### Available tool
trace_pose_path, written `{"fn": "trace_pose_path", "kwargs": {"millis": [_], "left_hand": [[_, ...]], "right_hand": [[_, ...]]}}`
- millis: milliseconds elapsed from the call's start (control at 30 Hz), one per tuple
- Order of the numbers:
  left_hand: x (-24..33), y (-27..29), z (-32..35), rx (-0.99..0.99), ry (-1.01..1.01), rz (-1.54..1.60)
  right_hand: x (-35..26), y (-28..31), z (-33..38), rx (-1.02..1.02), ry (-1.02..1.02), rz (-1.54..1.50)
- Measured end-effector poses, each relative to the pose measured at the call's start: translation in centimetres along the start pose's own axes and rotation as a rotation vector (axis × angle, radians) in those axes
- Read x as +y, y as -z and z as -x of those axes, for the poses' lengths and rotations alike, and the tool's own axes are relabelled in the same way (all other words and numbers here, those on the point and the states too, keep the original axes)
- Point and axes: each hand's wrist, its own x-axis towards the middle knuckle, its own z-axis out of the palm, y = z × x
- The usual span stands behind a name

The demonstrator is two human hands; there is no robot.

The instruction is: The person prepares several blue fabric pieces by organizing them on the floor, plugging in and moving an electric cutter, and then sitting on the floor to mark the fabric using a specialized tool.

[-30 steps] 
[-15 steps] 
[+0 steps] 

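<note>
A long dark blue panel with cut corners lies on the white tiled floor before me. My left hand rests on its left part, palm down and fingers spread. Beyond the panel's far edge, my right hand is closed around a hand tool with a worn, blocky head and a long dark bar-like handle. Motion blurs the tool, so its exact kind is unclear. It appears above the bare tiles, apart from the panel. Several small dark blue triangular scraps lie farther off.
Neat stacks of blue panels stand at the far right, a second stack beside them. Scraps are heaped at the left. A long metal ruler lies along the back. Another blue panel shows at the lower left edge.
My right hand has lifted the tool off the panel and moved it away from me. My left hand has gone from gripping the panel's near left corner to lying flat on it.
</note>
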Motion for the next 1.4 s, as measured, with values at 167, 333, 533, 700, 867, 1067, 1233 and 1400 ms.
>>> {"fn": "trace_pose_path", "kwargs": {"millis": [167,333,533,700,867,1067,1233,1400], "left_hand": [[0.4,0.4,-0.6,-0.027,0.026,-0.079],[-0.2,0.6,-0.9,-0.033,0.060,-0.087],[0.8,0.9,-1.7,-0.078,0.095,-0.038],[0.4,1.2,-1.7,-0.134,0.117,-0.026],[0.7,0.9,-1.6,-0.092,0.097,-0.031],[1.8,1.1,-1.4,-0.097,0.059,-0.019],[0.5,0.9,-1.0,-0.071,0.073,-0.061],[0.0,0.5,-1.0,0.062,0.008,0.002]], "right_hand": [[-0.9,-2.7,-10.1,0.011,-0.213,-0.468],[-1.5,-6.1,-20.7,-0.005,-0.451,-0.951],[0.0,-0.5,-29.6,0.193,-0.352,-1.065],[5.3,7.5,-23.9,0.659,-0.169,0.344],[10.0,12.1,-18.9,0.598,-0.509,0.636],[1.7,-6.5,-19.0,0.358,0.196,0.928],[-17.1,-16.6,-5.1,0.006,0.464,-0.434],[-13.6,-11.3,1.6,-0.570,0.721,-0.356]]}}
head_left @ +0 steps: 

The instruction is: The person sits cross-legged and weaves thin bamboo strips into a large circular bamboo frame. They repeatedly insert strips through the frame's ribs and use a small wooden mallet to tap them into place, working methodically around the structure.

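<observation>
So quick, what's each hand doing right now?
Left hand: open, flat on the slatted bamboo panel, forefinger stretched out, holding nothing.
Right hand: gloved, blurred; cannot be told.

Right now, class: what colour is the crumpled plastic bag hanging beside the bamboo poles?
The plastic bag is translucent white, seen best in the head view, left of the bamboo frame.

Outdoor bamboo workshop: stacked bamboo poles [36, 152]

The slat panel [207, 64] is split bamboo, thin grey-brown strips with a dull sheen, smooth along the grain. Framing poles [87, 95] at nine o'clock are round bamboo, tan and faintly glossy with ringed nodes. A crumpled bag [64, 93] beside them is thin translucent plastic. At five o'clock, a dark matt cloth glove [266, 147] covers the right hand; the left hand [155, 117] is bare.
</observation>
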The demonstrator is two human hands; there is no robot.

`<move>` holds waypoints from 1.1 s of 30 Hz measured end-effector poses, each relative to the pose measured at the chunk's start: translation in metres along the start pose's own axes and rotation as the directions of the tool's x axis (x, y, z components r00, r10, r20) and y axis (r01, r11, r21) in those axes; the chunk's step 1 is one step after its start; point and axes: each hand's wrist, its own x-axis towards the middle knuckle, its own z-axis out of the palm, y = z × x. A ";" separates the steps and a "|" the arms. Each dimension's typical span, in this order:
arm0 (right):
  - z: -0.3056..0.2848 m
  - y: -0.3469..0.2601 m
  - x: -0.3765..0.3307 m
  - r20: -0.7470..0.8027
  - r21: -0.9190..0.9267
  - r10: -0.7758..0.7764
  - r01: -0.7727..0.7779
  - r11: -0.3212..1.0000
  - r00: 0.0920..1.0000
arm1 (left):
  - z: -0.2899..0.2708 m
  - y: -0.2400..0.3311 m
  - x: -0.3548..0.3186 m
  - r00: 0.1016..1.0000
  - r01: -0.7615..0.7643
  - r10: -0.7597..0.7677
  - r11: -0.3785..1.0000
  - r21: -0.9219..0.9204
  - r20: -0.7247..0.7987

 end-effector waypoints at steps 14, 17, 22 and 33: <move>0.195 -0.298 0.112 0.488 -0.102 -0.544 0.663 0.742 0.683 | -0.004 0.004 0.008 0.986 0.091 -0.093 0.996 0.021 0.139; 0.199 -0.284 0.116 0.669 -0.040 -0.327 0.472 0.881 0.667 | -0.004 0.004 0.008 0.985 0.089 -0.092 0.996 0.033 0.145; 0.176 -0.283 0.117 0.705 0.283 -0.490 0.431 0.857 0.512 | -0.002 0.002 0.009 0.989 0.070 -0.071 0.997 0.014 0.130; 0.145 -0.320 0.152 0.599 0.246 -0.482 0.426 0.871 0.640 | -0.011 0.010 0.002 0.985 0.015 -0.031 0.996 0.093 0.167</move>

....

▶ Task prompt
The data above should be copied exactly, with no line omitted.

▶ Response area
### Available tool
trace_pose_path, written `{"fn": "trace_pose_path", "kwargs": {"millis": [_], "left_hand": [[_, ...]], "right_hand": [[_, ...]]}}`
- millis: milliseconds elapsed from the call's start (control at 30 Hz), one per tuple
- Order of the numbers:
  left_hand: x (-24..33), y (-27..29), z (-32..35), rx (-0.99..0.99), ry (-1.01..1.01), rz (-1.54..1.60)
  right_hand: x (-35..26), y (-28..31), z (-33..38), rx (-1.02..1.02), ry (-1.02..1.02), rz (-1.54..1.50)
- Measured end-effector poses, each relative to the pose measured at the call's start: translation in centimetres along the start pose's own axes and rotation as a rotation vector (axis × angle, radians) in those axes
- Read x as +y, y as -z and z as -x of those axes, for the poses' lengths and rotations alike, and the tool's own axes are relabelled in the same way (all other words and numbers here, those on the point and the states too, keep the original axes)
- Point and axes: each hand's wrist, its own x-axis towards the middle knuckle, its own z-axis out of the palm, y = z × x
- The usual span stands behind a name

The demonstrator is two human hands; there is no robot.

The instruction is: The person prepares several blue fabric pieces by organizing them on the floor, plugging in and moving an electric cutter, and then sitting on the floor to mark the fabric using a specialized tool.

[-30 steps] 
[-15 steps] 
[+0 steps] 

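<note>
A long dark blue panel with cut corners lies on the white tiled floor before me. My left hand rests on its left part, palm down and fingers spread. Beyond the panel's far edge, my right hand is closed around a hand tool with a worn, blocky head and a long dark bar-like handle. Motion blurs the tool, so its exact kind is unclear. It appears above the bare tiles, apart from the panel. Several small dark blue triangular scraps lie farther off.
Neat stacks of blue panels stand at the far right, a second stack beside them. Scraps are heaped at the left. A long metal ruler lies along the back. Another blue panel shows at the lower left edge.
My right hand has lifted the tool off the panel and moved it away from me. My left hand has gone from gripping the panel's near left corner to lying flat on it.
</note>
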Motion for the next 1.4 s, as measured, with values at 167, 333, 533, 700, 867, 1067, 1233 and 1400 ms.
>>> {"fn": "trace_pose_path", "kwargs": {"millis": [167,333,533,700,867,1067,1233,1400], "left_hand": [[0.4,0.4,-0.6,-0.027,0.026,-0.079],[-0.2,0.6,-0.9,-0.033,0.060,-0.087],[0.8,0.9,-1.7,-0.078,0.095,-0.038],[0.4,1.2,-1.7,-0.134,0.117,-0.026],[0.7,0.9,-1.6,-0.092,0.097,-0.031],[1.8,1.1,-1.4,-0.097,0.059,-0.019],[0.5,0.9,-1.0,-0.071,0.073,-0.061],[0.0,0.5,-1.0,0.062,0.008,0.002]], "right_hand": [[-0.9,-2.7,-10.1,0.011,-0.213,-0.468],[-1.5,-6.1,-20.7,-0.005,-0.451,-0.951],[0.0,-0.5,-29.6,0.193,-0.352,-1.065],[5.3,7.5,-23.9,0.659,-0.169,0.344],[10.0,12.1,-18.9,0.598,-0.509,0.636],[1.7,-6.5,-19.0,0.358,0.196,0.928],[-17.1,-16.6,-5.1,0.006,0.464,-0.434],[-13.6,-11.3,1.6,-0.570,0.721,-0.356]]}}
head_left @ +0 steps: 

The instruction is: The person sits cross-legged and weaves thin bamboo strips into a large circular bamboo frame. They repeatedly insert strips through the frame's ribs and use a small wooden mallet to tap them into place, working methodically around the structure.

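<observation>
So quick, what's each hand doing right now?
Left hand: open, flat on the slatted bamboo panel, forefinger stretched out, holding nothing.
Right hand: gloved, blurred; cannot be told.

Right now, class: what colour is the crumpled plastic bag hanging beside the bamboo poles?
The plastic bag is translucent white, seen best in the head view, left of the bamboo frame.

Outdoor bamboo workshop: stacked bamboo poles [36, 152]

The slat panel [207, 64] is split bamboo, thin grey-brown strips with a dull sheen, smooth along the grain. Framing poles [87, 95] at nine o'clock are round bamboo, tan and faintly glossy with ringed nodes. A crumpled bag [64, 93] beside them is thin translucent plastic. At five o'clock, a dark matt cloth glove [266, 147] covers the right hand; the left hand [155, 117] is bare.
</observation>
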The demonstrator is two human hands; there is no robot.

`<move>` holds waypoints from 1.1 s of 30 Hz measured end-effector poses, each relative to the pose measured at the chunk's start: translation in metres along the start pose's own axes and rotation as the directions of the tool's x axis (x, y, z components r00, r10, r20) and y axis (r01, r11, r21) in those axes; the chunk's step 1 is one step after its start; point and axes: each hand's wrist, its own x-axis towards the middle knuckle, its own z-axis out of the palm, y = z × x. A ";" separates the steps and a "|" the arms. Each dimension's typical span, in this order:
arm0 (right):
  - z: -0.3056..0.2848 m
  - y: -0.3469..0.2601 m
  - x: -0.3765..0.3307 m
  - r20: -0.7470..0.8027
  - r21: -0.9190..0.9267
  - r10: -0.7758..0.7764
  - r01: -0.7727..0.7779
  - r11: -0.3212..1.0000
  - r00: 0.0920..1.0000
arm1 (left):
  - z: -0.2899..0.2708 m
  - y: -0.2400..0.3311 m
  - x: -0.3548..0.3186 m
  - r00: 0.1016..1.0000
  - r01: -0.7615..0.7643
  - r10: -0.7597..0.7677
  - r11: -0.3785..1.0000
  - r21: -0.9219..0.9204
  - r20: -0.7247..0.7987

 end-effector waypoints at steps 14, 17, 22 and 33: <move>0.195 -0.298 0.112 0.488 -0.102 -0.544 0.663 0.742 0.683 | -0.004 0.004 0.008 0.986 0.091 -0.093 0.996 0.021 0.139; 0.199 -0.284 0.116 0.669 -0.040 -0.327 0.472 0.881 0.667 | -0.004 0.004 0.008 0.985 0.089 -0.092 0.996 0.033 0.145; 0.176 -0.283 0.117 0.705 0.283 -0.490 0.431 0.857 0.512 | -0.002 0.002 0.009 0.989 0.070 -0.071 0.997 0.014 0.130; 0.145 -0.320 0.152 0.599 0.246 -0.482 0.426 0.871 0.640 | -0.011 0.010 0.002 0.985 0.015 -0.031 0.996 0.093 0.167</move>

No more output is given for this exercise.